Task objective:
Please retype the data in full and exactly; the pictures are not part of the copy.

Supplied material:
----------

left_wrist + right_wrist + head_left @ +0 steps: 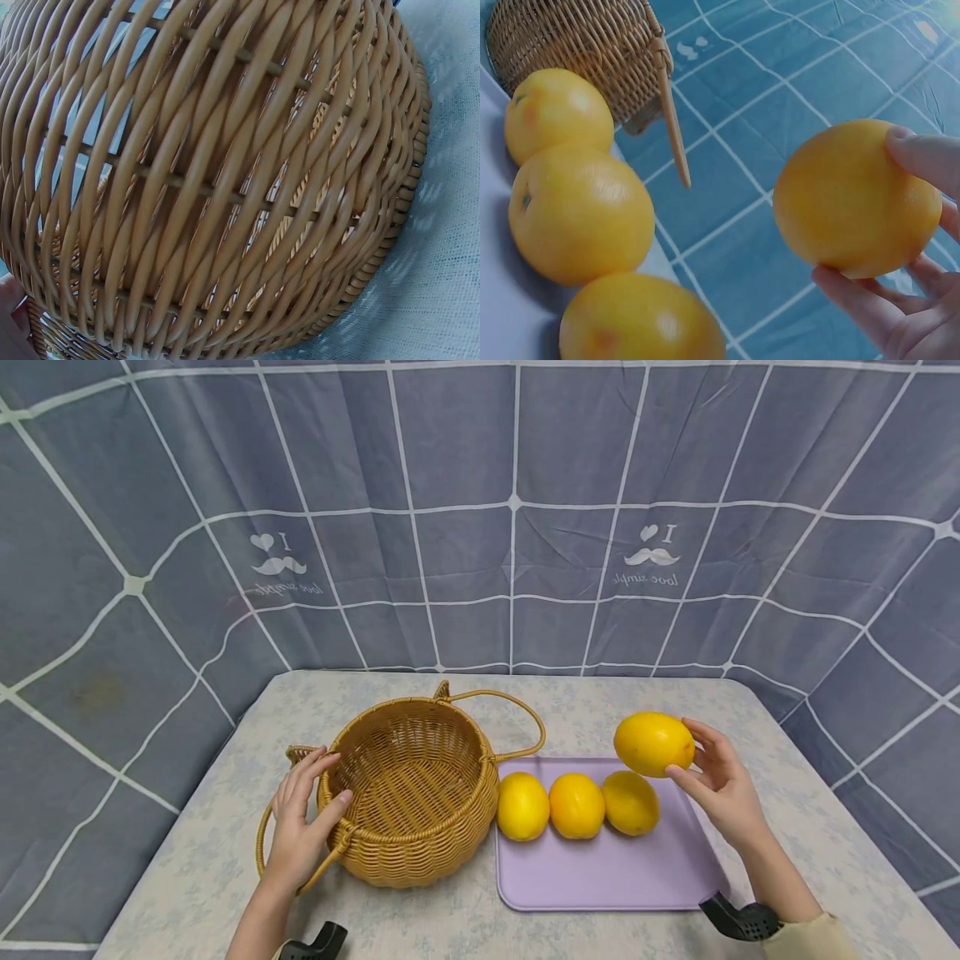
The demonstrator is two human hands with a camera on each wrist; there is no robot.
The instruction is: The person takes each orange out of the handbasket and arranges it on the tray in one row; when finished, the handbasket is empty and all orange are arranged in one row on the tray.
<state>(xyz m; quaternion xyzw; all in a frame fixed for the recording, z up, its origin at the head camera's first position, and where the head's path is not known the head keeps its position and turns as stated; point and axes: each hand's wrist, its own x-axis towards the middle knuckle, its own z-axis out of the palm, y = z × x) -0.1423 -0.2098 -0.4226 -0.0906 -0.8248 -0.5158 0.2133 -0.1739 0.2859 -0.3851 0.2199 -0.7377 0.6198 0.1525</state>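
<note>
My right hand [716, 781] holds a yellow-orange orange [654, 744] between thumb and fingertips, raised above the far right part of the lilac tray [600, 877]. Three more oranges sit in a row on that tray: a left one [522, 807], a middle one [577, 807] and a right one [632, 803]. At the left side of a round wicker basket [420, 852], my left hand [303, 822] rests on the rim with fairly straight fingers, the thumb lying over the edge. No fruit shows inside the basket. The left wrist view is mostly filled by its woven wall [210, 172].
One looped basket handle [525, 706] sticks out toward the tray's back left corner; another loop [262, 843] hangs beside my left hand. The pale patterned tabletop [420, 927] ends at a grey-blue curtain [457, 560] with white lines, behind and on both sides.
</note>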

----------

Response:
left_wrist + right_wrist + head_left @ +0 steps: 
The demonstrator is two human hands with a camera on each wrist; there is no robot.
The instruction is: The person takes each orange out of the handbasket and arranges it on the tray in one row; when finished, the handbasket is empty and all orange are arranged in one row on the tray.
<state>(xyz m; quaternion xyzw; all in a frame fixed for the recording, z up, its origin at the head camera's first position, and where the head's path is not known the head keeps its position and turns as stated; point and axes: each hand's wrist, its own x-axis towards the middle knuckle, its own z-axis out of the palm, y = z × x) -0.1423 -0.2098 -0.4226 -0.0906 -0.8248 -0.5158 0.2133 -0.1739 0.2859 -0.3851 0.2199 -0.7377 0.6198 0.1525</state>
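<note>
My right hand [716, 781] holds a yellow-orange orange [654, 744] between thumb and fingertips, raised above the far right part of the lilac tray [600, 877]. Three more oranges sit in a row on that tray: a left one [522, 807], a middle one [577, 807] and a right one [632, 803]. At the left side of a round wicker basket [420, 852], my left hand [303, 822] rests on the rim with fairly straight fingers, the thumb lying over the edge. No fruit shows inside the basket. The left wrist view is mostly filled by its woven wall [210, 172].
One looped basket handle [525, 706] sticks out toward the tray's back left corner; another loop [262, 843] hangs beside my left hand. The pale patterned tabletop [420, 927] ends at a grey-blue curtain [457, 560] with white lines, behind and on both sides.
</note>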

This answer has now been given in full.